* [TASK]
In the listing below, the lines starting with the line with "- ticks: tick" and going on through the line with "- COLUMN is" are to be reproduced exactly, and only those.

* [RECORDED INFORMATION]

- - - - -

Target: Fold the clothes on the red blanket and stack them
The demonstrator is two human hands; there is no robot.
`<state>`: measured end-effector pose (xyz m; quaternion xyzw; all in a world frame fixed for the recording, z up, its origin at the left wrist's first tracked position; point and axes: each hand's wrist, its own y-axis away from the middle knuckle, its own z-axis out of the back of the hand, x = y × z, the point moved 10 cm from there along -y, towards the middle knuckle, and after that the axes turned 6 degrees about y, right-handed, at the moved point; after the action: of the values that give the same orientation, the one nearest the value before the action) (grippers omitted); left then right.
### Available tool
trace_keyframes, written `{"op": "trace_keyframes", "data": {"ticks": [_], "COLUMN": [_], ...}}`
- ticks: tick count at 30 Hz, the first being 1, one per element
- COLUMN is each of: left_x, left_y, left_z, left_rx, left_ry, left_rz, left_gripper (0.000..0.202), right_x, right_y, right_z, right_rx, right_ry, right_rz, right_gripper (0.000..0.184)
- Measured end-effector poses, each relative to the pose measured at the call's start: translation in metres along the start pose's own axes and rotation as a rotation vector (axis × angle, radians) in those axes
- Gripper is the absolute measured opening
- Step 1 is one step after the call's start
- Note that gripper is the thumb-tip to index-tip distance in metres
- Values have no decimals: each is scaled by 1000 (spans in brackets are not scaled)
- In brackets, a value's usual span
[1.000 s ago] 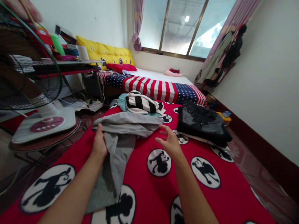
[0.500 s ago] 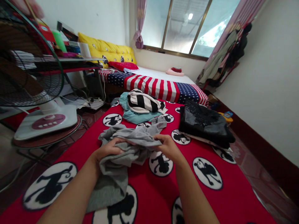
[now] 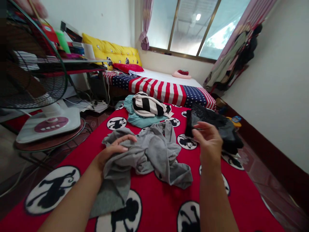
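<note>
A crumpled grey garment (image 3: 149, 154) lies on a red blanket (image 3: 154, 199) printed with black-and-white cartoon circles. My left hand (image 3: 113, 151) rests on the garment's left part with its fingers laid over the cloth. My right hand (image 3: 209, 141) hovers above the blanket to the right of the garment, fingers apart and holding nothing, just in front of a folded black pile (image 3: 214, 127).
A striped black-and-white garment (image 3: 147, 105) lies on a teal one (image 3: 140, 120) further back. Behind is a bed with a stars-and-stripes cover (image 3: 164, 88). A fan (image 3: 36, 83) on a low stand is at the left, the wall at the right.
Both hands bunched the grey garment together. Then my right hand let go and lifted away to the right, leaving the cloth spilled open on the blanket.
</note>
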<state>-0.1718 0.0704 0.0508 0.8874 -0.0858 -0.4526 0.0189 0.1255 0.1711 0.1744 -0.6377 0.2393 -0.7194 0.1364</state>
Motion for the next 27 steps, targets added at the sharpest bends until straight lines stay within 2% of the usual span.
{"op": "trace_keyframes", "data": {"ticks": [2, 3, 5, 6, 7, 9, 11, 13, 16, 18, 20, 23, 27], "left_x": [19, 24, 27, 26, 24, 19, 11, -2, -20, -27, -25, -9, 38], "left_y": [5, 7, 8, 8, 8, 7, 5, 2, -4, -9, -13, -19, -23], "left_z": [-25, -30, -33, -31, -28, -23, -18, -12, 0, 6, 8, -1, -29], "left_rx": [198, 256, 304, 308, 303, 292, 278, 251, 191, 153, 128, 144, 255], "left_ry": [-83, -124, -171, -168, -148, -75, 5, 52, -13, -138, -314, -626, -968], "left_rz": [141, 173, 174, 160, 144, 104, 41, -66, -228, -297, -314, -286, -190], "left_gripper": [38, 36, 36, 38, 40, 47, 53, 56, 55, 59, 67, 88, 122], "right_x": [9, 12, 15, 13, 10, 0, -8, -9, -10, -21, -31, -27, -6], "right_y": [30, 54, 99, 116, 129, 138, 123, 91, 43, 27, 21, 16, 18], "right_z": [-69, -98, -141, -155, -165, -174, -166, -143, -87, -51, -31, -21, -22], "right_rx": [490, 700, 978, 1059, 1114, 1146, 1048, 822, 368, 82, -97, -162, -130], "right_ry": [121, 179, 299, 362, 425, 537, 589, 491, 67, -217, -433, -652, -788], "right_rz": [73, 124, 246, 299, 332, 326, 226, 83, -137, -285, -396, -449, -461], "right_gripper": [61, 77, 96, 94, 84, 50, 26, 17, 13, 18, 25, 29, 21]}}
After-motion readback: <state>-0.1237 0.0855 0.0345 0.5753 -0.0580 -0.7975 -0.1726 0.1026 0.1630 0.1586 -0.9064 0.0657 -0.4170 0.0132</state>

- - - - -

* [SOLUTION TO THIS PROBLEM]
- ticks: tick count at 30 Hz, the first being 1, one per element
- COLUMN is each of: left_x, left_y, left_z, left_rx, left_ry, left_rz, left_gripper (0.000..0.202), right_x, right_y, right_z, right_rx, right_ry, right_rz, right_gripper (0.000..0.184)

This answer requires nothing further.